COVID-19 affects each person differently. Some people get very sick, while others don’t even realize they’ve been exposed to SARS-CoV-2, the virus that causes the disease. Most people fall somewhere in between. For people with mild sickness, one symptom in particular may clue them in to the fact that they’re sick: loss of smell or taste, or things suddenly smell or taste different. In one study, 4 out of 5 people (80%) infected with the virus said they noticed a change in their ability to smell and taste.

For the researchers trying to create better tests for COVID-19, this unusual symptom provides an opportunity. Tests that are being developed now will be able to help people with or without other symptoms measure their sense of taste and smell to find out whether they have COVID-19.

What are the researchers doing?

The National Institute on Deafness and Other Communication Disorders (NIDCD) has funded four new projects that aim to develop smell and taste (chemosensory) tests for COVID-19 at four research sites:

  • The Ohio State University, Columbus: This team is creating a test that uses different flavors of sweet and sour hard candy to test people’s senses of smell and taste. Like a temperature check at a building entrance, the test can be used in large communities like college campuses to scan a lot of people quickly. The researchers note that the fact that the test involves candy means people will be more likely to want to take it.
  • Monell Chemical Senses Center, Philadelphia: Loss of sense of smell is a more common COVID-19 symptom than fever, but it can also be less noticeable. SCENTinel is an inexpensive and convenient smell test for COVID-19 that measures three smell loss factors: odor detection, odor intensity, and odor identification. This quick test can be used in high-volume sites like hospitals, schools, and offices.
  • University of Florida, Gainesville: This project has two goals: first, to create simple, effective smell tests that people can give themselves, in combination with telemedicine visits with a health care provider; and second, to determine whether these tests are a good way to monitor COVID-19 spread in a community.
  • ADK Group, LLC, Boston: This team is developing an at-home test for COVID-19 that includes a disposable peel-and-sniff card and a web application. The test can be repeated several times a week, which will help people monitor their sense of smell and notice if it changes.
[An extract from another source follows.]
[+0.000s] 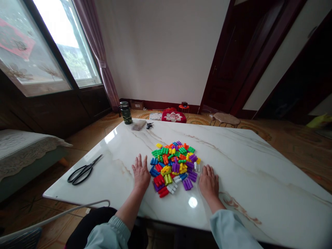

The research is supported through the Rapid Acceleration of Diagnostics Radical (RADx-rad) initiative, which supports new, non-traditional approaches to addressing gaps in COVID-19 testing.

Why is this research important?

The new tests will be cost-effective, fast, and easy to mass-produce, which will allow them to be used at home, in schools, in under-resourced communities, and anywhere else COVID-19 tests are hard to get. And the easier it is to test for COVID-19, the easier it will be to stop the spread.

Where can I go to learn more?

Symptoms of COVID-19

  • Information about the most common symptoms of COVID-19.

Can a Loss of Taste and Smell Be a Symptom of COVID-19?

  • How COVID-19 can affect our sense of smell and taste.

Rapid Acceleration of Diagnostics (RADx)

  • How the RADx initiative is advancing COVID-19 research.

Rapid Acceleration of Diagnostics Radical (RADx-rad)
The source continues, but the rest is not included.